Like most of our clients, the ***** family were no longer able to make their mortgage payments. Their home had a sale date set in less than two weeks from them contacting us. It was a little complicated, they were also going through a chapter 7 and the lender had gone to court to get a “relief from stay” allowing the lender to foreclose even though they were protected by chapter 7.

We put the home up for sale immediately and within a few days had several very good offers. The first lender, AHMSI, American Home Mortgage (servicing company for Option One Mortgage) was quick to respond and postponed the sale date.
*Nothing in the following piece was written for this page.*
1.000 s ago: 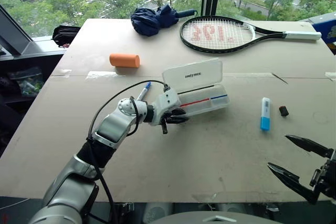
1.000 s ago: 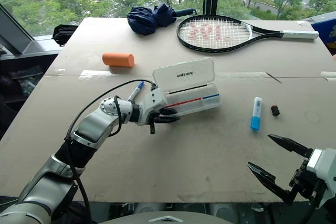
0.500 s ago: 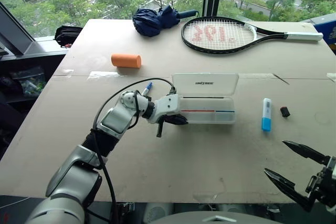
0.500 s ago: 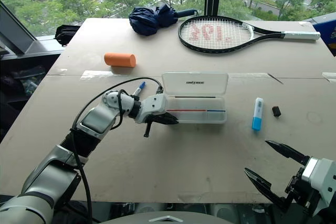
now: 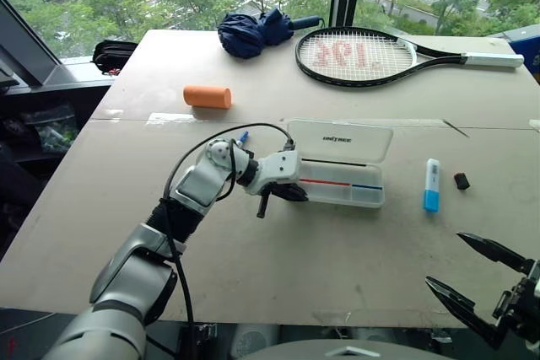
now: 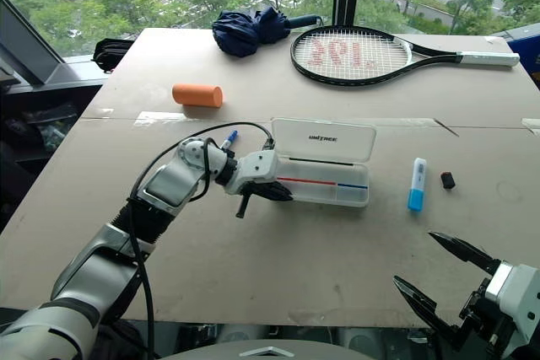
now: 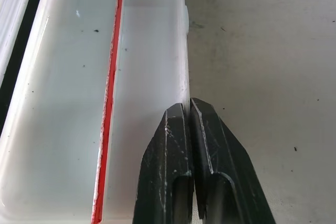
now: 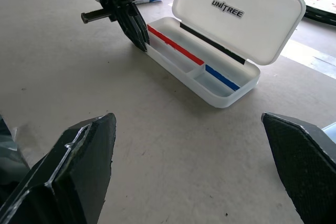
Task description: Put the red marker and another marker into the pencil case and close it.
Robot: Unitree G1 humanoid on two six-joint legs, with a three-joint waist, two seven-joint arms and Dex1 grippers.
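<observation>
Pencil case [image 5: 342, 185] is the landmark here: it lies open near the middle of the table [image 5: 278, 267], its lid [image 5: 341, 142] standing up on the far side with the printed logo facing the robot, so the tray is exposed for loading. A red line and a blue line run along the tray, with a divider between two compartments; whether these are the case's own markings or thin items I cannot tell. The left gripper [image 5: 289, 193] has its two black fingers pressed tightly together, holding nothing, with the tips against the near wall of the case at its left end; closed like this it works as a blunt pusher, and I judge it is there to square or steady the case rather than to grasp it. A blue-capped marker [image 6: 226, 138] lies just behind the left arm, left of the case. A white and blue marker [image 5: 431, 185] lies right of the case, with a small dark cap [image 5: 461, 180] just beyond it. The right gripper [image 5: 477, 286] hangs near the table's front edge, well apart from the case, its fingers spread wide and empty, seemingly kept ready for a pickup. No marker that is plainly red shows itself, and the case holds no marker body yet.
</observation>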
Three weeks into the negotiations we get a call from Ryan at AHMSI. Ryan requests the second lien holder, in this case, Bank of America accept $1000 to release their lien. Then the sale would be approved.

Unfortunately Bank of America has implemented new criteria for short sale acceptance. The criteria states that Bank of America will accept no less than a 10% payoff of a debt balance being charged off as collectible. Well, you can see the issues with this request. I was able to discuss in detail the chapter 7, and the demand from the primary mortgage holder with a Ms. Kelly, (has the pull to say yes).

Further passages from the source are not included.